Stuck at the end of a double integral, still have to integrate ln(4+y^2)dy

Assuming I did the right first step. Original double integral is

x/(x^2+y^2)

Thanks!

 

[benorin]

What are the bounds on x and y?

 

[dave_western]

the region R = [1,2] * [0,1]

 

[Hurkyl]

Have you had any thoughts on integrating that? I see two obvious things to try:

(1) Do what you normally do with integrals of logarithms.
(2) Make a substitution.

 

[mjsd]

eg. Integration by parts then trig sub.

 

[dextercioby]

There's no need for substitution for that integral. Part integration once then a smart move in the numerator of the remaining integral and it's done.

Daniel.

 

[murshid_islam]

is the integral we are talking about \int_{0}^{1}\int_{1}^{2}\frac{x}{x^2+y^2}dxdy?

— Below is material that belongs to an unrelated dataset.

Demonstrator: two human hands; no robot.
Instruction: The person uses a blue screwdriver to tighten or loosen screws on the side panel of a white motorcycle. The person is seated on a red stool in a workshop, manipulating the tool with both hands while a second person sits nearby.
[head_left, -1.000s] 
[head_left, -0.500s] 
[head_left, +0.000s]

i get \frac{1}{2}\int_{0}^{1}\left[\ln(4+y^2)-\ln(1+y^2)\right]dy
what should i do next? (edit: i got it. integration by parts.)

 

[Gib Z]

Murshid, split the integral up, do them separately perhaps? Eg, say for \int ln(1+y^2) dy we could let y^2 equal u. Find du/dy, easy. Then, solve for dy. Now substitute that value in. We end up with \int \frac{ln (u+1)}{2(u)^{1/2}} du. Then some nice integration by parts and we are done?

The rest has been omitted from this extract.